_Task_.
For the material below, return exactly the lines starting at the line containing "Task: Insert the" and ending at the line containing "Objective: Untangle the", both ends included, and no others.

** Supplied entries follows **

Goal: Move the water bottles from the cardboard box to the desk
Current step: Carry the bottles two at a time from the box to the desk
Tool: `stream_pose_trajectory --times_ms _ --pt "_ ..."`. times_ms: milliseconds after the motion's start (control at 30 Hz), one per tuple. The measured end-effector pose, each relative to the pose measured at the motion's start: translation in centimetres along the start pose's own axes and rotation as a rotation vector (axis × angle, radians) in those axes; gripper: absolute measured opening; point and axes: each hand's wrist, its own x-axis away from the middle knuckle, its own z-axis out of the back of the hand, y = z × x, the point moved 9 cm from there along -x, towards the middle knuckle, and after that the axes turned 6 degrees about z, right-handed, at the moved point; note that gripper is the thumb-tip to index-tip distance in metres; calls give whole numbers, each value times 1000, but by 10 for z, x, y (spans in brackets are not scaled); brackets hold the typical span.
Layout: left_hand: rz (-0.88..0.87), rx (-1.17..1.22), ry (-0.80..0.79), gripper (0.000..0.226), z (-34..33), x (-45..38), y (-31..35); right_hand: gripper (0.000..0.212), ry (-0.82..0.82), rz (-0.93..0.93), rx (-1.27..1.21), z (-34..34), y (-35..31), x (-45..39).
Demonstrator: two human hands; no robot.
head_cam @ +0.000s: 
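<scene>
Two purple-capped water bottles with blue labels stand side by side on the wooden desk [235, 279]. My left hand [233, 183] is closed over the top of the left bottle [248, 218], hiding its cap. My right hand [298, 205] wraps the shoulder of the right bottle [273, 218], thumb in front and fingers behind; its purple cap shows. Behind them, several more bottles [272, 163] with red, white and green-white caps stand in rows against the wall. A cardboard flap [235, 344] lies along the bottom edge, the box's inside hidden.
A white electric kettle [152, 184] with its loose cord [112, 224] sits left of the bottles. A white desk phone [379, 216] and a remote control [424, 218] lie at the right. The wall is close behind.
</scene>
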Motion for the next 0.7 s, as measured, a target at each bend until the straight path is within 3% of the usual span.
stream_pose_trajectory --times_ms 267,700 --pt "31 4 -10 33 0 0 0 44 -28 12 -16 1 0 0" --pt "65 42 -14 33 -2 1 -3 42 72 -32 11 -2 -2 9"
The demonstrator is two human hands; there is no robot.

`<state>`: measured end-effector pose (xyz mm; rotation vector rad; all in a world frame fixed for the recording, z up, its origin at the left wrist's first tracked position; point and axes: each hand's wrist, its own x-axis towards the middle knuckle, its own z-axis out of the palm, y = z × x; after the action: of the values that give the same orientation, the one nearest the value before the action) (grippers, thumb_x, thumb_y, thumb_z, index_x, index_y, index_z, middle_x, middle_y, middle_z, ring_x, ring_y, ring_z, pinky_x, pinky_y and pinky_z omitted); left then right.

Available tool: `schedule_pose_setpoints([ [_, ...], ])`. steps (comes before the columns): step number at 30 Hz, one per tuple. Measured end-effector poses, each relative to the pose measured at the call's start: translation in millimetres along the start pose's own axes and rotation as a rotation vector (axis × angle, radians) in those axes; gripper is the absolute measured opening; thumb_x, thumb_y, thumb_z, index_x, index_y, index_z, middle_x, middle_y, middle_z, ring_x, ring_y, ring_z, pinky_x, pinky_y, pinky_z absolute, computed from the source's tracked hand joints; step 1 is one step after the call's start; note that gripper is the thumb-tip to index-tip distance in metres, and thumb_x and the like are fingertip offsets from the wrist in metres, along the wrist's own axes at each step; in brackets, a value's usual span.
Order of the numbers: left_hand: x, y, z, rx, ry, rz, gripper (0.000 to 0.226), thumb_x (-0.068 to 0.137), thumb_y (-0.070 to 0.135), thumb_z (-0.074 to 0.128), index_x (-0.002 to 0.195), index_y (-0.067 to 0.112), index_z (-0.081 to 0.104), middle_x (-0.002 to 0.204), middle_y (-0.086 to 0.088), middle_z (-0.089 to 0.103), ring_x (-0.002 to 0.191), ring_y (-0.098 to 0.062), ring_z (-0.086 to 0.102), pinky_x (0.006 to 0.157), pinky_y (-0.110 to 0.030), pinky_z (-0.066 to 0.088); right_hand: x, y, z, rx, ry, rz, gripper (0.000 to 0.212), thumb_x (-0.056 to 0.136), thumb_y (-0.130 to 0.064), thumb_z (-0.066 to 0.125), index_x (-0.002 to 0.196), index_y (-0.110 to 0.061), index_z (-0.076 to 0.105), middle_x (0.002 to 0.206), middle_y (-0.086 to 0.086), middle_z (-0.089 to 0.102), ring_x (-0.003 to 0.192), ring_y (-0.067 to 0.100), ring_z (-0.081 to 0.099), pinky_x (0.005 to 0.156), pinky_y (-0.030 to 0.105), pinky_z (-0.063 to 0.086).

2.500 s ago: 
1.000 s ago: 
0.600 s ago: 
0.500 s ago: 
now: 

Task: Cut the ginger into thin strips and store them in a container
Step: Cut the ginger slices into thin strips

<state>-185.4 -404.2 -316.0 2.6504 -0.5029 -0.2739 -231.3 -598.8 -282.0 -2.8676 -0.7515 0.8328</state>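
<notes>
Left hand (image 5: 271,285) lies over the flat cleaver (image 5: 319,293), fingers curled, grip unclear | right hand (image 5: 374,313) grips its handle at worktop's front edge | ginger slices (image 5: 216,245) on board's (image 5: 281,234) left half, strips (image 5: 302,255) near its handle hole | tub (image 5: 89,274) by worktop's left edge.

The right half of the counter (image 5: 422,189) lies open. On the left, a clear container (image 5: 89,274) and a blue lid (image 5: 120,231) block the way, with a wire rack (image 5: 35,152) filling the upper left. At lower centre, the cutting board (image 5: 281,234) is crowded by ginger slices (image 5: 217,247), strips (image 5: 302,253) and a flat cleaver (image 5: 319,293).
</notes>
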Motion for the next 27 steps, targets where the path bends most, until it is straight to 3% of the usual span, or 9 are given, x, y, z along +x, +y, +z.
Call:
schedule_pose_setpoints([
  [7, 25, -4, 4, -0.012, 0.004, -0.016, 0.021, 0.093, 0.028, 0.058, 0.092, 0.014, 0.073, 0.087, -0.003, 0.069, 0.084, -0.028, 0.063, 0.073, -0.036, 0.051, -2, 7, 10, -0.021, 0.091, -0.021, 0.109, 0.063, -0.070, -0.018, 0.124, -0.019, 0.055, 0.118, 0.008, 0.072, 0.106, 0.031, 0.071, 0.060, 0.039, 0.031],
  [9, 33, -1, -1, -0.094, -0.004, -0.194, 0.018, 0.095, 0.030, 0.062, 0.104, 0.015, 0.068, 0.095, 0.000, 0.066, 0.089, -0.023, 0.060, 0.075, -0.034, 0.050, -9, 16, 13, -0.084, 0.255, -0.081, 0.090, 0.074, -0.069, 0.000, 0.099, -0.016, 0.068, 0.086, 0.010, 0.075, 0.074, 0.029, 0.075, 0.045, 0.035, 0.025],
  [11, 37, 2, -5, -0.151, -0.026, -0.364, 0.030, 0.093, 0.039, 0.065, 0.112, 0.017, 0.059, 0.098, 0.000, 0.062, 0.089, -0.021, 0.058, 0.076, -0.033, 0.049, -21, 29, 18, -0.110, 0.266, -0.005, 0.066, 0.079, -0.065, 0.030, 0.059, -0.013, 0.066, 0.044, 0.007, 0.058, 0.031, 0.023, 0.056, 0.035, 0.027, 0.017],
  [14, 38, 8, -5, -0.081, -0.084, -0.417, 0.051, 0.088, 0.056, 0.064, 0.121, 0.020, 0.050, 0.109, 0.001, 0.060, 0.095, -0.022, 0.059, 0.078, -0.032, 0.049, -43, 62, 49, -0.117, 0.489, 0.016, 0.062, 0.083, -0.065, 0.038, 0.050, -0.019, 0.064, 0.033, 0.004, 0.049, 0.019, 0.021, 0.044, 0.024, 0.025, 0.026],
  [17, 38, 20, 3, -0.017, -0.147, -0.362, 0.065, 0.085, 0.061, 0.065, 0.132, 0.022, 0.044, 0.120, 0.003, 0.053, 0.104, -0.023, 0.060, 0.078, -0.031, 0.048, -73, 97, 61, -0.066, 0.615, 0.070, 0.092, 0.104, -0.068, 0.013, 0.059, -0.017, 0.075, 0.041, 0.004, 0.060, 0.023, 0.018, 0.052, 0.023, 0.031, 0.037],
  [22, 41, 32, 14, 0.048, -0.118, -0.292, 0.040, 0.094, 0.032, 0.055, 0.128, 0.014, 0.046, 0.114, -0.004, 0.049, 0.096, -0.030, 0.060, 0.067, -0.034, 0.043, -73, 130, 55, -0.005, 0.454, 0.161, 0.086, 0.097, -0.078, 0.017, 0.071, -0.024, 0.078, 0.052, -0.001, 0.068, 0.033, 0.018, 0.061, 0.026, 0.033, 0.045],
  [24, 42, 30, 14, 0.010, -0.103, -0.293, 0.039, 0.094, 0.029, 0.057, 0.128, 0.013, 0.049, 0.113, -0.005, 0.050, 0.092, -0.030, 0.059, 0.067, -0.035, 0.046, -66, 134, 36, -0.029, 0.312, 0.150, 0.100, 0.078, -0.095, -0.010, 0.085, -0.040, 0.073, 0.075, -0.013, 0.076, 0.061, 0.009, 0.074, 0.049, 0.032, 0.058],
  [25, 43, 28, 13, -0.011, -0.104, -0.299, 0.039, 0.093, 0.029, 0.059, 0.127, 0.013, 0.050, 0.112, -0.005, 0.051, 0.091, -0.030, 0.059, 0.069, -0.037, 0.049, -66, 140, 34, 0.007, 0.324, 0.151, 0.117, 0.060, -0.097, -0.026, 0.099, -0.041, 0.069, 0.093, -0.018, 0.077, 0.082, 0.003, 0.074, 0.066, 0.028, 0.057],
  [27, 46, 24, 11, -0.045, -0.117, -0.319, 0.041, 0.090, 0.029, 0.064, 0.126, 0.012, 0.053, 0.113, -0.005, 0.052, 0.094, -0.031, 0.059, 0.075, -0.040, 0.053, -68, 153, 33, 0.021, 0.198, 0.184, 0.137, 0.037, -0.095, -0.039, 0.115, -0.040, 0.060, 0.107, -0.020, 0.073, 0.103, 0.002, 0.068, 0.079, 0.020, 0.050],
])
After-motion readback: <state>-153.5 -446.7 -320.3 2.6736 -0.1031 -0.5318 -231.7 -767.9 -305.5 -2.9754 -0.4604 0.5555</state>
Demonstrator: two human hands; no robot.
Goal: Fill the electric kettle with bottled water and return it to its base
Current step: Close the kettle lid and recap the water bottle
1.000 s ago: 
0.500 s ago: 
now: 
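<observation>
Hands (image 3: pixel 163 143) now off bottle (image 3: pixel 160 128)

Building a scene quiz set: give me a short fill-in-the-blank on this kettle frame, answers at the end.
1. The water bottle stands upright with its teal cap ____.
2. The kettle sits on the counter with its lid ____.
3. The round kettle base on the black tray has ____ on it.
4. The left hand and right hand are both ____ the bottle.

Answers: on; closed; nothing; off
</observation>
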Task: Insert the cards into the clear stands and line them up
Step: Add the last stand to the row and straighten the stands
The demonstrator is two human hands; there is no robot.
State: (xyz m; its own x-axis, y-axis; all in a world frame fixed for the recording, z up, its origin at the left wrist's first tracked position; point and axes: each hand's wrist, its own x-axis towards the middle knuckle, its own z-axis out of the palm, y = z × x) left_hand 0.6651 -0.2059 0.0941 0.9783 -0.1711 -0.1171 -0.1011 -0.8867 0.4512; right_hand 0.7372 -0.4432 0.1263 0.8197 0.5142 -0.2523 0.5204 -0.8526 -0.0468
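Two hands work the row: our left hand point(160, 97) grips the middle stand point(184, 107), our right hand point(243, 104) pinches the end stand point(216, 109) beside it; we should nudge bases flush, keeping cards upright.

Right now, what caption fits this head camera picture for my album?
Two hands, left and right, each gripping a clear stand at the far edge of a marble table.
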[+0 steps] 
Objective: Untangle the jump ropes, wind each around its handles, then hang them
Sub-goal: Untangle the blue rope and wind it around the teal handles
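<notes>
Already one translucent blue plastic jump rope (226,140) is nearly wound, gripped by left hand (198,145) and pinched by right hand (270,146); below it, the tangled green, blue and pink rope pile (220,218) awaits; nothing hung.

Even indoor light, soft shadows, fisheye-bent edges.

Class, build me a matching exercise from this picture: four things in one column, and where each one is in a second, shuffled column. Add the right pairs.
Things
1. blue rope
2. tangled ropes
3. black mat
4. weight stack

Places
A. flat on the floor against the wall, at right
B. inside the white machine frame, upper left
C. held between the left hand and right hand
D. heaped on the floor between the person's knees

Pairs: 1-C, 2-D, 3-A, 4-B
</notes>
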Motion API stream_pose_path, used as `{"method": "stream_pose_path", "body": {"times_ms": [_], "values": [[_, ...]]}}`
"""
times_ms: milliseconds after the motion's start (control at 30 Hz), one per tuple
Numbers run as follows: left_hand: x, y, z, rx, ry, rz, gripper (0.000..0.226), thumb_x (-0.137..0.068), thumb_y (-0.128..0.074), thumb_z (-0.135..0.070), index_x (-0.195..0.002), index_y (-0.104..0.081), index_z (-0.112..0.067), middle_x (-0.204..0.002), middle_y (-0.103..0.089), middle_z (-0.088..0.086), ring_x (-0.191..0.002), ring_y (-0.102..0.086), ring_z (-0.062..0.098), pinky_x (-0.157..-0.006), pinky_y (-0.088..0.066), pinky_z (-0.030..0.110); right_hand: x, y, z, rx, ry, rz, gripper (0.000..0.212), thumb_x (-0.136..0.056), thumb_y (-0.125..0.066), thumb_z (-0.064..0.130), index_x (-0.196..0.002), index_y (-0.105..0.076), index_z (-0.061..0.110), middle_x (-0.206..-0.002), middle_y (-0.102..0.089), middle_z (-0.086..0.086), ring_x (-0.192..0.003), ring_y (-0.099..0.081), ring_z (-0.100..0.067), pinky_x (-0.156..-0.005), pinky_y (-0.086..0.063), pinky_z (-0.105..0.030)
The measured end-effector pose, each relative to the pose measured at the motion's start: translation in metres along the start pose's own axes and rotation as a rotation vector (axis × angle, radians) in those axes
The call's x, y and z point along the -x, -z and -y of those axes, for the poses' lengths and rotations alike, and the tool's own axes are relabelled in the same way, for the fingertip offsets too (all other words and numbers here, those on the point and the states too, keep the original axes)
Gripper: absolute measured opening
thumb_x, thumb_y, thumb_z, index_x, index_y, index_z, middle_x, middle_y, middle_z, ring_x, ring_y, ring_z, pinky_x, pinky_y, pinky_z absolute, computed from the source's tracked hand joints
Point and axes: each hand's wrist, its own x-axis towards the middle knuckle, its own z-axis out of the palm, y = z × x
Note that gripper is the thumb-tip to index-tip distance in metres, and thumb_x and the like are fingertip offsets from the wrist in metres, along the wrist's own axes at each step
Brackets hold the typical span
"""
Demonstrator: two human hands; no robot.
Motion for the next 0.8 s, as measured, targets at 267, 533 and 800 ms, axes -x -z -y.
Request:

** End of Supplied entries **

_Solved problem_.
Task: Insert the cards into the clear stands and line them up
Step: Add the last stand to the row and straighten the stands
The demonstrator is two human hands; there is no robot.
State: (xyz m; its own x-axis, y-axis; all in a world frame fixed for the recording, z up, its origin at the left wrist's first tracked position; point and axes: each hand's wrist, its own x-axis towards the middle knuckle, its own z-axis out of the palm, y = z × x) left_hand 0.6651 -0.2059 0.0941 0.9783 -0.1711 -0.1171 -0.1011 -0.8867 0.4512; right_hand 0.7372 -0.4432 0.1263 0.8197 0.5142 -0.2523 0.5204 -0.8526 -0.0468
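Two hands work the row: our left hand point(160, 97) grips the middle stand point(184, 107), our right hand point(243, 104) pinches the end stand point(216, 109) beside it; we should nudge bases flush, keeping cards upright.

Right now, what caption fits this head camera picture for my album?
Two hands, left and right, each gripping a clear stand at the far edge of a marble table.
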[+0 steps] 
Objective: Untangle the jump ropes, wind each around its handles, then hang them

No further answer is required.